SCHAKOWSKY: BUSH ADMINISTRATIONS MISSTATEMENT OF THE DAY THE BUDGET
February 27, 2004
FEBRUARY 27, 2004
SCHAKOWSKY: BUSH ADMINISTRATION'S MISSTATEMENT OF THE DAY -
THE BUDGET
WASHINGTON, D.C. - U.S. Representative Jan Schakowsky (D-IL) issued today's "Bush Administration's Misstatement of the Day" on the budget.
In his Budget Message to Congress on February 2, 2004, President Bush said:
".this Budget addresses the needs of a great and compassionate Nation, whose values are strong, and whose institutions of hope are enduring."According to a new analysis of President Bush's FY'05 Budget proposal by the Center on Budget and Policy Priority, however, "the President's budget calls for significant cuts in domestic discretionary spending over the next five years." The report concluded that some of the programs or program areas that would be cut are:
- Education for the Disadvantaged: By 2009, Title I funding (funding for school districts to improve educational outcomes for low-income and other disadvantaged children) would fall $660 million below the 2004 level adjusted for inflation.
- Environment: In 2005, funding for the Clean Water Act State Revolving Fund, which loans money to states to pay for sewage treatment plants, would be cut 37 percent below the 2004 level adjusted for inflation. The budget calls for even deeper cuts in this area by 2009.
- Veterans Health Benefits: Funding for veteran's health services in 2009 would fall 17 percent - or $5.7 billion - below the 2004 level, adjusted for inflation.
- Housing Assistance: Under the President's budget, funding for the housing voucher program, the nation's principal low-income housing assistance program would be cut sharply.
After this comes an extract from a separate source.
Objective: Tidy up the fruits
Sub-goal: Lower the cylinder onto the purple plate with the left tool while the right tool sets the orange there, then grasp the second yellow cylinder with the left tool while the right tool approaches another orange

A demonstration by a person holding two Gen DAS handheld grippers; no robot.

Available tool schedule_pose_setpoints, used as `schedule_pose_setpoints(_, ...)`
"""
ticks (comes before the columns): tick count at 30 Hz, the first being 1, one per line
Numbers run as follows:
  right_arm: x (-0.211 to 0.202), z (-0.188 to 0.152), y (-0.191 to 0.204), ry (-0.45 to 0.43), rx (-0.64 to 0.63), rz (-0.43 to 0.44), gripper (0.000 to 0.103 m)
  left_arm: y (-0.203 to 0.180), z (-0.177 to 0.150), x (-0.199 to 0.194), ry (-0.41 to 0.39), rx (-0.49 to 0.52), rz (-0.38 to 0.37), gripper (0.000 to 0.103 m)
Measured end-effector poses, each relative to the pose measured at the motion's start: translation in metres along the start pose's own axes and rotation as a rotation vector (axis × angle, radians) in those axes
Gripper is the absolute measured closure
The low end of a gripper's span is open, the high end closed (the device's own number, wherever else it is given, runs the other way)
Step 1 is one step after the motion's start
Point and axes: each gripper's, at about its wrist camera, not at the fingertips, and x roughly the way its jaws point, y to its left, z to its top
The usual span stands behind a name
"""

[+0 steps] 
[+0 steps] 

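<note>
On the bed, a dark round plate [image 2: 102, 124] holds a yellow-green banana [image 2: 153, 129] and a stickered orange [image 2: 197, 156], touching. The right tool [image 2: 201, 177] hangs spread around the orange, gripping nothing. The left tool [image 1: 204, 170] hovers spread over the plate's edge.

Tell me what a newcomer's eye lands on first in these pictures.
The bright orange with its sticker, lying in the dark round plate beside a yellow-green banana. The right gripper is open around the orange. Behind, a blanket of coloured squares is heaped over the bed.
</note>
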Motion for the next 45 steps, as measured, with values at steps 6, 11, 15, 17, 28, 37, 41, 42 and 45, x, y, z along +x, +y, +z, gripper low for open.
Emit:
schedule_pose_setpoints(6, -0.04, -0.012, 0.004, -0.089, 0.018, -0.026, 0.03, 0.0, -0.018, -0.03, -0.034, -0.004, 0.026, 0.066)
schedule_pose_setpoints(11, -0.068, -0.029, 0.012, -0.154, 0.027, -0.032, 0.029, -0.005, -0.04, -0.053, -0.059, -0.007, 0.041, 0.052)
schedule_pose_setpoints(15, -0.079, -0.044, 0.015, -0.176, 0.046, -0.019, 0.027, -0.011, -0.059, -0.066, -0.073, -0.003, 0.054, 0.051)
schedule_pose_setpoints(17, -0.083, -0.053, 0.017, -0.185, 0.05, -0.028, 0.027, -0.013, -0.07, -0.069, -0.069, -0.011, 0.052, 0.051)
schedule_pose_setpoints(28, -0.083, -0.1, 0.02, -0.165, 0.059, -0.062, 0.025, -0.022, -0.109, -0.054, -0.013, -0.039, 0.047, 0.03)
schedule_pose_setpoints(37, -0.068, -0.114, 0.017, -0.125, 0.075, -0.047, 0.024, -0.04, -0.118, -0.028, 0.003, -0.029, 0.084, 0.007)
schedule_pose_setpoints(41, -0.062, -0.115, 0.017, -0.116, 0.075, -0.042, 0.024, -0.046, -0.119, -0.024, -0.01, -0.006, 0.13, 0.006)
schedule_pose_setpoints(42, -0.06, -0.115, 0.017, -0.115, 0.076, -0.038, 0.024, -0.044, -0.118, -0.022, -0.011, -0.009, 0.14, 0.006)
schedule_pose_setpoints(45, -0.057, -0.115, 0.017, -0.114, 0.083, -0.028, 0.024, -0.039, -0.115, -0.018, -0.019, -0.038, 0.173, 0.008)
By 2009, state and local housing agencies would be forced to reduce the number of low-income families and elderly and disabled households assisted by 800,000 - or 40 percent - or to reduce sharply the level of assistance provided to voucher tenants by raising the rents these families pay by an average of $2,800 a year. Most of these families live below the poverty line.
- Head Start and WIC: Head Start funding would fall 7 percent below baseline levels in 2009, resulting in an estimated reduction of 62,000 in the number of children able to participate in Head Start programs. In the Supplemental Nutrition Program for Women, Infants and Children, funding cuts would cause the number of low-income pregnant women and young children at nutritional risk that the programs serves to be cut by approximately 450,000 by 2009.